* **YOUR INSTRUCTIONS**
Look for the word "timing" in the entries below, then copy every line that has it.

* **INFORMATION PROVIDED**
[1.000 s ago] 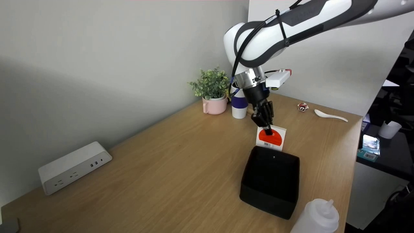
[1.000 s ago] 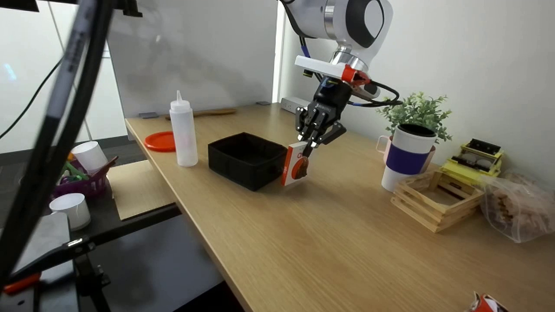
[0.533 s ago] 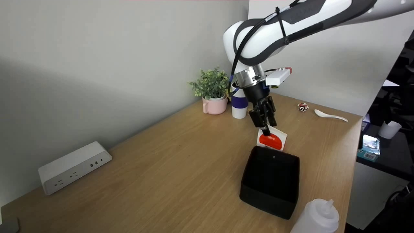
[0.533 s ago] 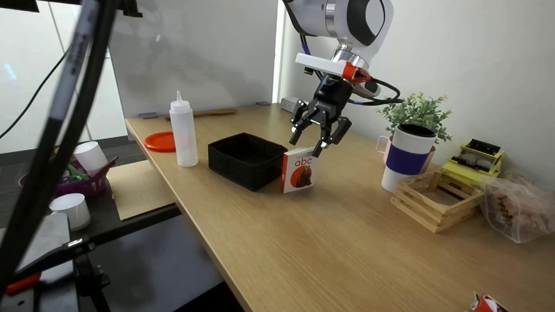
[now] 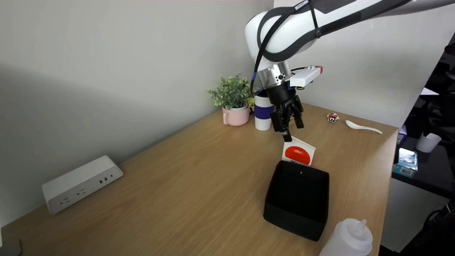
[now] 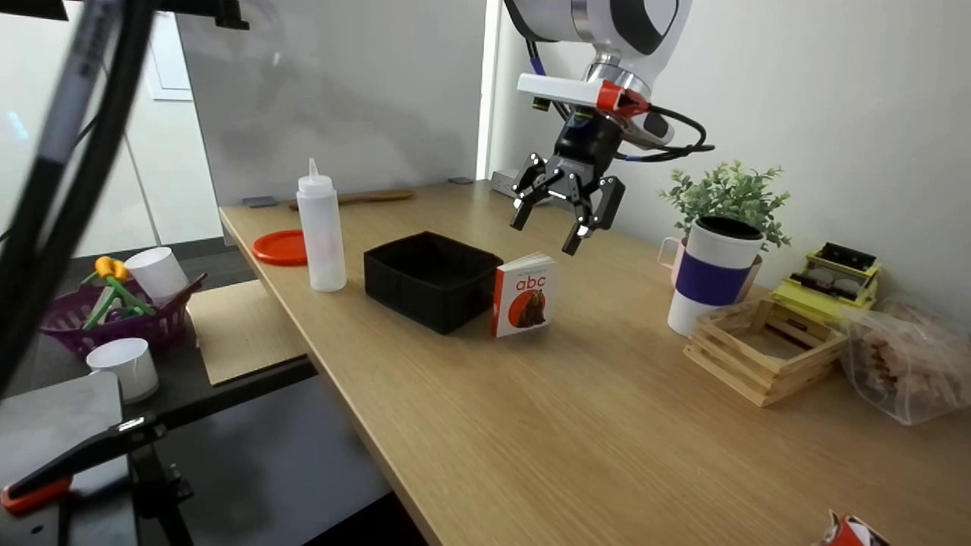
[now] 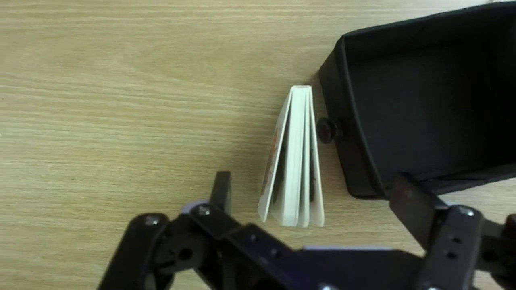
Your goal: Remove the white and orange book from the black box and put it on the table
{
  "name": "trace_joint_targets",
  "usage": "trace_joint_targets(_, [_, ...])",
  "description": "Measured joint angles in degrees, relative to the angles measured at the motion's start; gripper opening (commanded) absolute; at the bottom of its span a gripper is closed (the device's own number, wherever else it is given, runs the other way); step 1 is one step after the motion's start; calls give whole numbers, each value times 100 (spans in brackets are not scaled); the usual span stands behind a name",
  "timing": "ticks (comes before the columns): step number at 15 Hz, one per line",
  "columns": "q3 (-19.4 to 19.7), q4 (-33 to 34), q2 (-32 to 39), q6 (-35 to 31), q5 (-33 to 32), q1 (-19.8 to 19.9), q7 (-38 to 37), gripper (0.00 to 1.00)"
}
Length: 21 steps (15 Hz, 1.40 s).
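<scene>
The layout is carried by the bench [image 6: 607,425]. The lidless black box [image 6: 406,297] is set upon it. Above, the tool [image 6: 545,233] is held with its jaws spread apart — nothing is gripped. The white and orange book [image 6: 523,299] is stood upright on the bench, outside the box: at 3 o'clock from it in an exterior view, and between 6 and 7 o'clock from the tool. In the wrist view a narrow gap is seen between book and box wall. There the book's upper edge is aligned from 12 (spine) to 6 o'clock (pages slightly fanned), across the tool's 9-to-3 span; it is framed by the pads [image 7: 415,209], nearer the one at 9. Placing is judged complete — a lift along the tool's axis seems called for, since by drift towards 3 o'clock the book could be toppled.
</scene>
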State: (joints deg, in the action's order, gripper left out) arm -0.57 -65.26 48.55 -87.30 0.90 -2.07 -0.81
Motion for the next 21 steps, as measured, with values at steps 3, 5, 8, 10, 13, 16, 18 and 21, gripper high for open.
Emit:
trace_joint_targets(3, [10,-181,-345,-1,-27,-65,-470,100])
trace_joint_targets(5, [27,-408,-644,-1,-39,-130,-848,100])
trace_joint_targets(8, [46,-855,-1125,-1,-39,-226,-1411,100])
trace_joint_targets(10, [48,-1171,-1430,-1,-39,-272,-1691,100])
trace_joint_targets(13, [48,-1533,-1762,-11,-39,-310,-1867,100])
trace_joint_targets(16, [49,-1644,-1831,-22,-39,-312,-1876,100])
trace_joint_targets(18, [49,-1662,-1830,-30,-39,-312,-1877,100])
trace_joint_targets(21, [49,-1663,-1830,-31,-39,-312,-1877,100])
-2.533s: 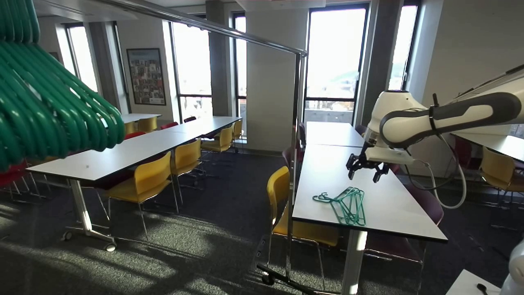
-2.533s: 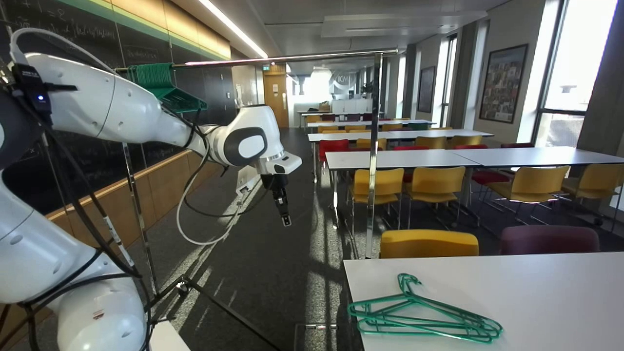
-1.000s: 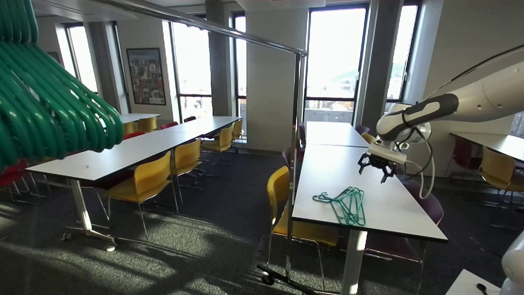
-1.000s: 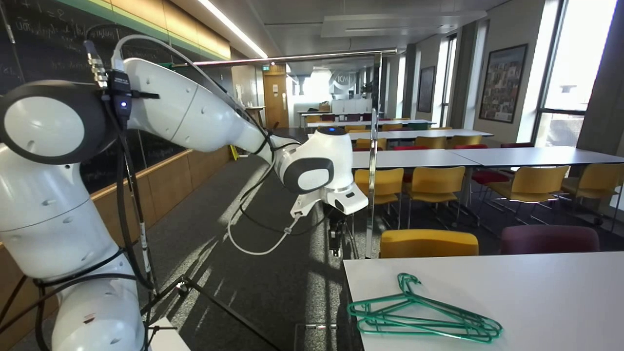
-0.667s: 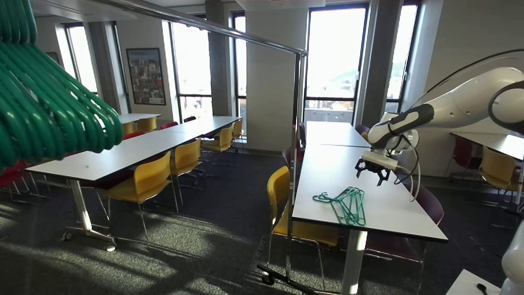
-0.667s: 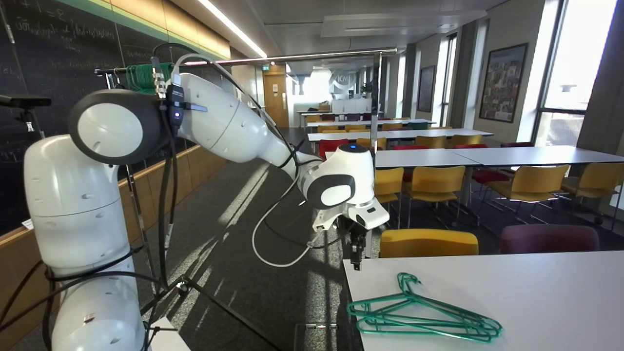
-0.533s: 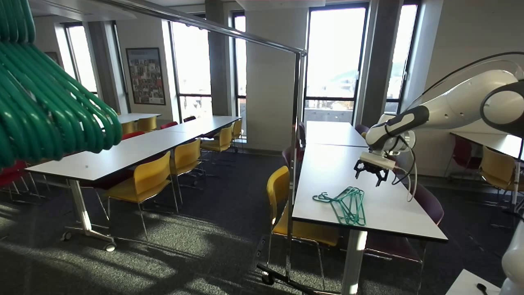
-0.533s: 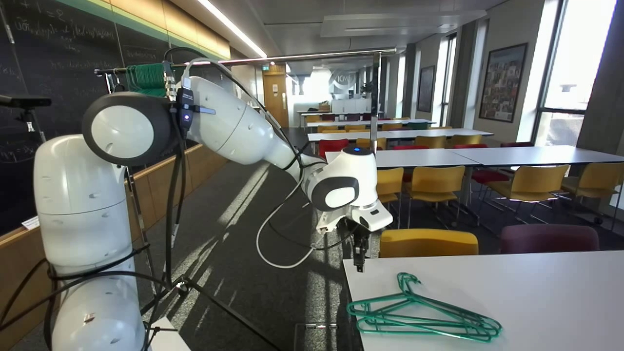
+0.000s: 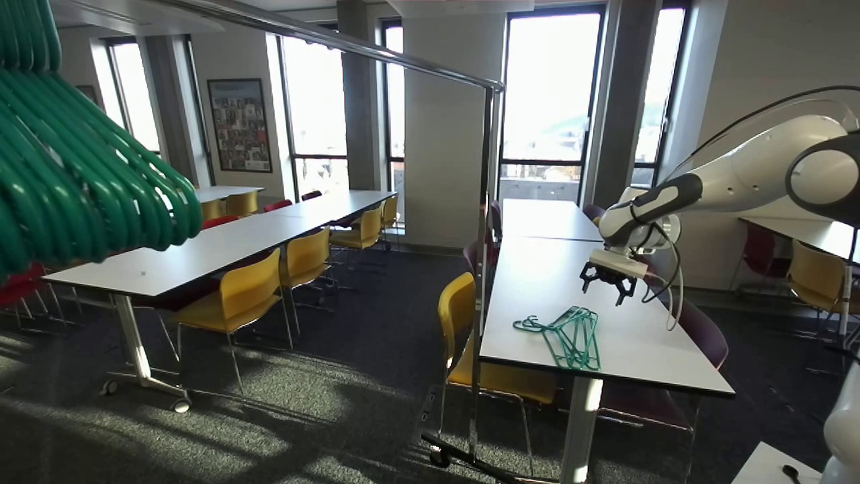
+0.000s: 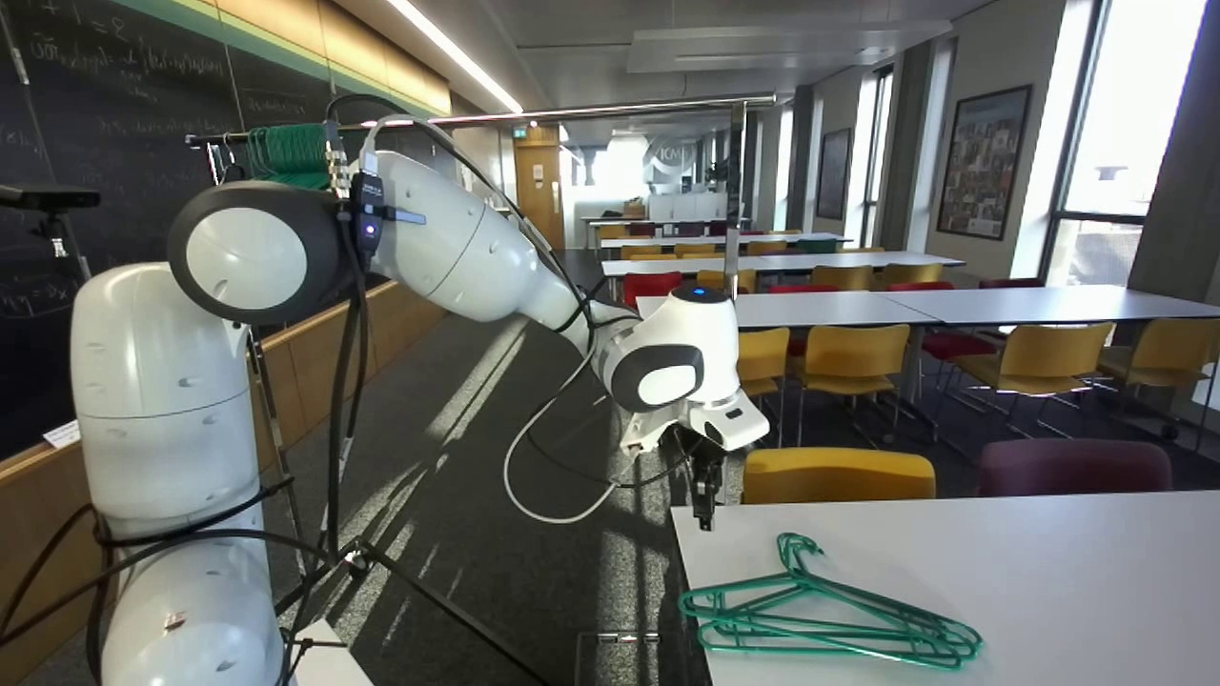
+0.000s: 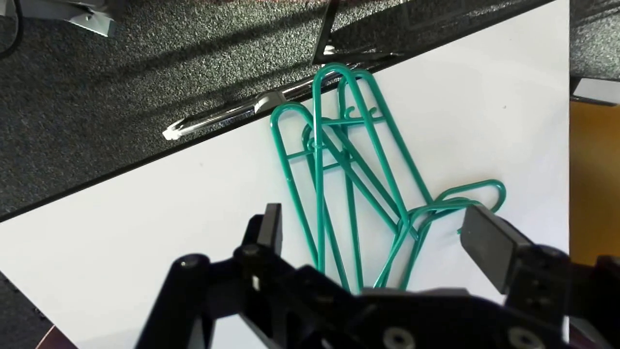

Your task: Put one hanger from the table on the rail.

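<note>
Blackboard (image 10: pixel 124 171): well apart from the tool (image 11: pixel 380 235), behind the arm (image 10: pixel 448 238) in an exterior view; chalk writing (image 10: pixel 124 59) on it, too blurred to read. Rail (image 9: pixel 403 59): well above the tool in both exterior views. Surface (image 9: pixel 645 346): white top, under the tool, near but apart. Arm: reaches in from higher up, angled down to the tool. Framed poster (image 9: pixel 238 124): well away from the tool, lettering too small to read. Round mark (image 10: pixel 671 157): far beyond the tool in an exterior view, reads ICM. Bunch of green hangers (image 9: pixel 87 175): on the rail, higher than the tool, well apart from it. Loose green hangers (image 11: pixel 362 185): task's hanger is one of these, can't tell which; flat on the surface, overlapping, count unclear, lower than the tool and apart from it. Wrist view puts them mostly between its fingers (image 11: pixel 271 231). Tool: points down over the surface, fingers spread wide apart. Hooks (image 11: pixel 465 188): toward one fingertip in the wrist view, partly hidden by it. Small label (image 10: pixel 174 619): low on the arm, well apart from the tool, can't be read.
</note>
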Action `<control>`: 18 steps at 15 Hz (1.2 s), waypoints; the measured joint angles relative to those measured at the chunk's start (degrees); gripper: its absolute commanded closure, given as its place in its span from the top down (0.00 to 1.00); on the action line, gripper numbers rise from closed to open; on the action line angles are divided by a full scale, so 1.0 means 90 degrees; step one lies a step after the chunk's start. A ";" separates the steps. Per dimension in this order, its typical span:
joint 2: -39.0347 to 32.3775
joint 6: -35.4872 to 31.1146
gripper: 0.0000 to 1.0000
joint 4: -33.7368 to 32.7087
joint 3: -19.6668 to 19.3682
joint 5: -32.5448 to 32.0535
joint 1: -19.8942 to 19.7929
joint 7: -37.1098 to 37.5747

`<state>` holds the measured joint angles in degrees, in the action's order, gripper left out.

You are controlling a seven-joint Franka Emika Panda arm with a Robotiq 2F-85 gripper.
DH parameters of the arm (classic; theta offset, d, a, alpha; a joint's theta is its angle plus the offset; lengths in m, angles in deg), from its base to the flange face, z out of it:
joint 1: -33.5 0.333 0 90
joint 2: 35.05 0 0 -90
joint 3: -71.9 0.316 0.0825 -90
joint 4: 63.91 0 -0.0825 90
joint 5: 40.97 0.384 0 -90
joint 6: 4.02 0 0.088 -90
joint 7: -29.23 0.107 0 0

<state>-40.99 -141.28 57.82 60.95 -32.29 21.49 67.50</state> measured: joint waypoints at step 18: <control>-0.2734 -0.0109 1.00 -0.1953 -0.0460 0.0477 -0.0246 0.0163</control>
<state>-65.59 -142.26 40.24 56.81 -27.99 19.28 68.96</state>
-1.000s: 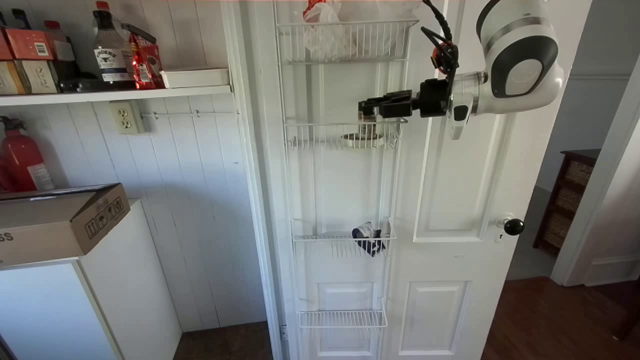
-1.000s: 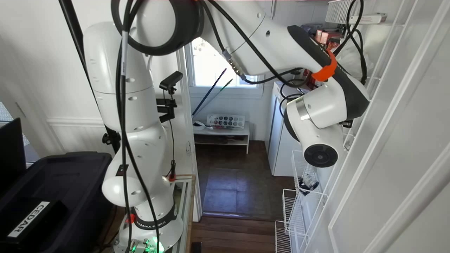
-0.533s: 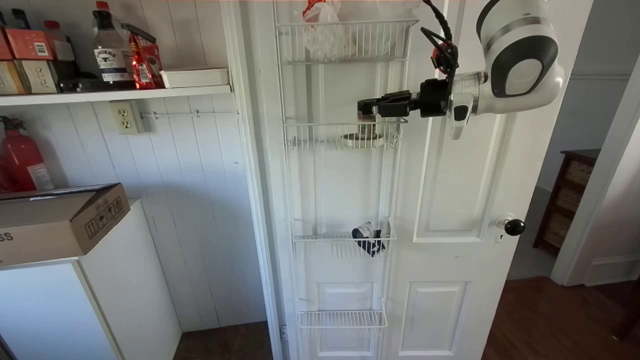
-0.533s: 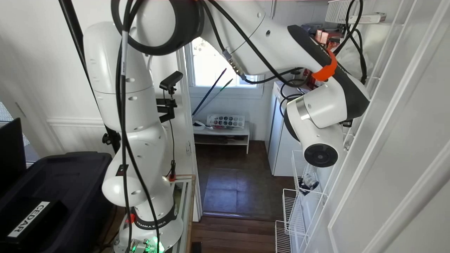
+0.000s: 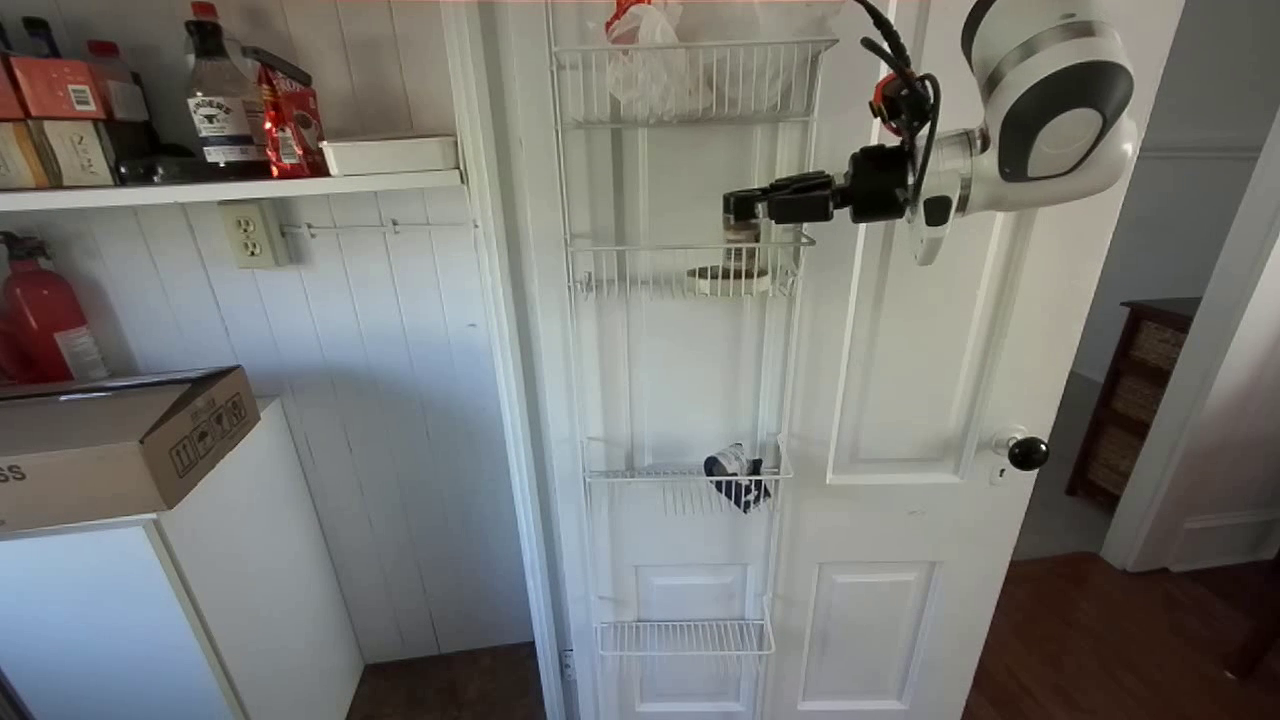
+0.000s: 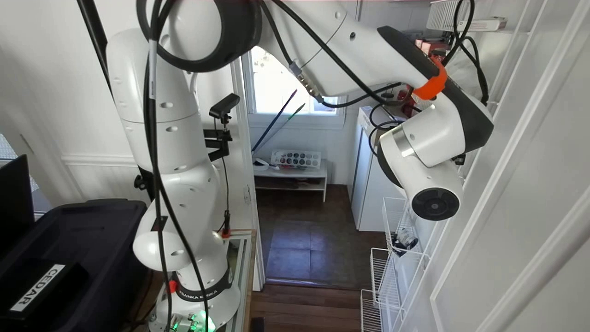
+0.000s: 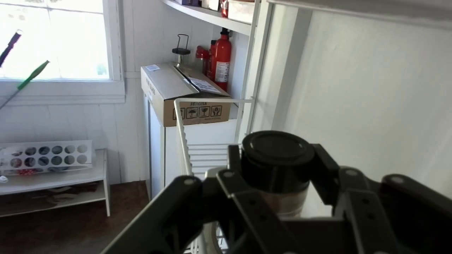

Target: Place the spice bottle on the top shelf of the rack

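Observation:
The spice bottle [image 5: 742, 240] has a dark cap and a pale body with brownish contents. My gripper [image 5: 742, 205] comes in from the right in an exterior view and is shut on the bottle's cap. In the wrist view the gripper [image 7: 277, 158] has one finger on each side of the black cap, with the bottle body [image 7: 284, 204] below. The bottle is nearly upright over a round white tray [image 5: 728, 286] on the second shelf of the rack [image 5: 690, 247]; contact with the tray cannot be told. The top shelf [image 5: 770, 43] is above it.
A plastic bag [image 5: 655, 75] fills much of the top shelf. A dark-and-white packet [image 5: 738, 478] lies on a lower basket. The rack hangs on a white door [image 5: 900, 330] with a black knob [image 5: 1028, 454]. A wall shelf [image 5: 230, 190] holds bottles and boxes.
My gripper has moved slightly up and to the right, and the bottle has moved with it. The round tray has shifted slightly to the right. The rest of the rack is unchanged.

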`<state>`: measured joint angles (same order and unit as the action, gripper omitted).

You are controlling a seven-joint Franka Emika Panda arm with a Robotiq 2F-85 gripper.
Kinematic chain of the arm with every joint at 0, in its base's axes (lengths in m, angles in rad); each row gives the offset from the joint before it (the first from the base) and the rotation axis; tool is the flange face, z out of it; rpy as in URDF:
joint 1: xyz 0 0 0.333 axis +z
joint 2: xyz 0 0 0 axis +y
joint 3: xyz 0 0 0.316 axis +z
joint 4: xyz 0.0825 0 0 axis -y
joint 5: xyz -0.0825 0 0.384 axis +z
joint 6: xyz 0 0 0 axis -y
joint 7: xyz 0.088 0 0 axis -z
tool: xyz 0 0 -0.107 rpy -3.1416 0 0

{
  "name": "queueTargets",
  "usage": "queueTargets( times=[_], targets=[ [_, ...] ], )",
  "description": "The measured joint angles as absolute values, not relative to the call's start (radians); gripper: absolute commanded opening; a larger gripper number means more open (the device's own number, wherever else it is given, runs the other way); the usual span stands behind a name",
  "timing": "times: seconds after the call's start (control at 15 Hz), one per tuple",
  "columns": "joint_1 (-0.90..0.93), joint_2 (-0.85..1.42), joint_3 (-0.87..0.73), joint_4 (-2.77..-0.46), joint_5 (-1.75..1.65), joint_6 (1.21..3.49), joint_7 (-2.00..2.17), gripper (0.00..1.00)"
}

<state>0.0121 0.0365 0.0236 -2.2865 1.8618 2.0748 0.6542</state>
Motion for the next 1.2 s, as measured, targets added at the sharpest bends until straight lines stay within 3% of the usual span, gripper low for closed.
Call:
queueTargets(
  times=[1.2],
  targets=[
    [-0.079, 0.03, -0.097, -2.179, 1.527, 1.737, 0.959, 0.26]
  ],
)
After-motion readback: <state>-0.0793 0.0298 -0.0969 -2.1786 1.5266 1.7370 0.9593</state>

* **YOUR SOLUTION**
  "timing": "ticks (comes before the columns): step number at 15 Hz, one per line",
  "timing": "times: seconds after the call's start (control at 15 Hz), one per tuple",

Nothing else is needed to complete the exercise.